Hepatic ...Chronic liver damage, portal vein thrombosis, and hepatitis have been reported following oral use of senna alkaloids, such as in tea made from senna leaves (13057,13095,41431,74560,74564,74584,105956). There is a case report of hepatitis in a female who consumed moderate amounts of senna tea. The patient was a poor metabolizer of cytochrome P450 2D6 (CYP2D6). It's thought that moderate doses of senna in this patient led to toxic hepatitis due to the patient's reduced ability to metabolize and eliminate the rhein anthrone metabolites of senna, which are thought to cause systemic toxicity (13057). There is also a case of liver failure, encephalopathy, and renal insufficiency in a female who consumed 1 liter/day of senna tea, prepared from 70 grams of dried senna fruit, over 3 years (13095). In another case report, a 3-year-old female presented with hepatitis that led to pancytopenia after drinking tea made from 2-3 grams dry senna leaves three times or more weekly for over one year (105956).
Immunologic ...In one case report, a 19-year-old male developed anaphylaxis with dyspnea, facial edema, and hives. This reaction was determined to be caused by the senna content in a specific combination product (Delgaxan Plus, Pompadour Ibérica) that the patient ingested (105957).
Musculoskeletal ...Hypertrophic osteoarthropathy, finger clubbing, cachexia, and tetany have been reported from excessive oral senna use in humans (15426,74580,74582,74620,74625).
Renal ...Nephrocalcinosis has been reported as a result of oral senna overuse (74582).
General
...Uva ursi is generally well tolerated in low doses, short-term.
Most Common Adverse Effects:
Orally: Diarrhea, nausea, stomach upset, and vomiting.
Serious Adverse Effects (Rare):
Orally: At high doses (20 grams of dried herb), uva ursi has been reported to cause collapse, convulsions, cyanosis, delirium, shortness of breath, and tinnitus. Very high doses of 30 grams or more may be fatal.
Gastrointestinal ...Orally, uva ursi may cause nausea, vomiting, diarrhea, and stomach upset (92148). It can also irritate the gastrointestinal tract (19).
Genitourinary ...Orally, uva ursi may cause the urine to be greenish-brown. It may also cause irritation and inflammation of the urinary tract mucous membranes (18).
Hepatic ...Uva ursi may be hepatotoxic. Theoretically, chronic use, especially in children, can cause liver impairment due its hydroquinone and high tannin content (4,18).
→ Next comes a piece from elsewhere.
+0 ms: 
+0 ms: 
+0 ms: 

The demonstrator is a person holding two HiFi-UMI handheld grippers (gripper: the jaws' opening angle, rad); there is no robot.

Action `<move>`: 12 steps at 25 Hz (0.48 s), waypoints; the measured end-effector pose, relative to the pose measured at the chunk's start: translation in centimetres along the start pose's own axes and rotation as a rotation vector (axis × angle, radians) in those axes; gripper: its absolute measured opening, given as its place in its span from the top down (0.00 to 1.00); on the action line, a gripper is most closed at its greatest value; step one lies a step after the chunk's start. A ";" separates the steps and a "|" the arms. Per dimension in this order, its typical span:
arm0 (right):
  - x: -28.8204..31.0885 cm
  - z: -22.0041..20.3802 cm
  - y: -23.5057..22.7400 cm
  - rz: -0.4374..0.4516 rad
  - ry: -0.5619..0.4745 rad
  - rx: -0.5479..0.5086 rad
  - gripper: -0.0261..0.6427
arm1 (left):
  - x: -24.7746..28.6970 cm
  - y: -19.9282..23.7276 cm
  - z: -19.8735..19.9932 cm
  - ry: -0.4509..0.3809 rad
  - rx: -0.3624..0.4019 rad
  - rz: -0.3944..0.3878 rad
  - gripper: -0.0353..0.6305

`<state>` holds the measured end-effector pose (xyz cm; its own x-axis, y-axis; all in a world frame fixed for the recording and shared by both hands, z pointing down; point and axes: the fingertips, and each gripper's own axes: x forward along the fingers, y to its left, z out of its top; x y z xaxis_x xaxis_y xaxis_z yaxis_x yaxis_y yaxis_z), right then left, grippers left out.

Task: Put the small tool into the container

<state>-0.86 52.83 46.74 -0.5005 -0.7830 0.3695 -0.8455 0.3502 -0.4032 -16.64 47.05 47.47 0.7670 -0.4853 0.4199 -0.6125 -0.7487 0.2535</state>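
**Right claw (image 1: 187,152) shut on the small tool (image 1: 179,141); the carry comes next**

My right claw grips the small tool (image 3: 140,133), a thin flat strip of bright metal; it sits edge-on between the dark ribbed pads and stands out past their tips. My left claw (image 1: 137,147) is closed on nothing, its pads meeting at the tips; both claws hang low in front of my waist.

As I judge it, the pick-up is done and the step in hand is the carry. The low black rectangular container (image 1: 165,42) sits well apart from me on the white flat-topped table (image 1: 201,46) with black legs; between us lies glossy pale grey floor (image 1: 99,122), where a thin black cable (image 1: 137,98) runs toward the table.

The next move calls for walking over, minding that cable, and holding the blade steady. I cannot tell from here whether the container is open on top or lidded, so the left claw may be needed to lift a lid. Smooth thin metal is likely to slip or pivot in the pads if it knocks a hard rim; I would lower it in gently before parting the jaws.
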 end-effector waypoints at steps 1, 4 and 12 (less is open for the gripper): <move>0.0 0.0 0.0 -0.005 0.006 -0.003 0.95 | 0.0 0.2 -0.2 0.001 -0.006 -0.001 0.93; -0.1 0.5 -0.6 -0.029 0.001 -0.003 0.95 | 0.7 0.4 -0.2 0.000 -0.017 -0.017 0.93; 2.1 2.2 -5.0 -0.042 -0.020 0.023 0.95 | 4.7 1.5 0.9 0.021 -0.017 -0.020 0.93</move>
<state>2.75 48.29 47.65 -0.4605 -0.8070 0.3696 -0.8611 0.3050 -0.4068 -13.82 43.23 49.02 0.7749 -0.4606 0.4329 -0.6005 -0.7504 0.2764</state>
Neurologic/CNS ...Orally, around 20 grams of uva ursi is reported to supply up to one gram of hydroquinone, which can theoretically cause convulsions and delirium (4).
Ocular/Otic
...Orally, uva ursi may potentially cause retinal toxicity due to its hydroquinone content, which reduces melanin synthesis.
A 56-year-old female developed bilateral bull's-eye maculopathy, paracentral scotomas, and retinal thinning after 3 years of uva ursi tea ingestion (16900).
Taking around 20 grams of uva ursi orally is reported to supply up to one gram of hydroquinone, which can theoretically cause tinnitus (4).
Pulmonary/Respiratory ...Orally, around 20 grams of uva ursi is reported to supply up to one gram of hydroquinone, which can theoretically cause shortness of breath and cyanosis (4).
General ...No adverse effects have been reported; however, a thorough evaluation of safety outcomes has not been conducted.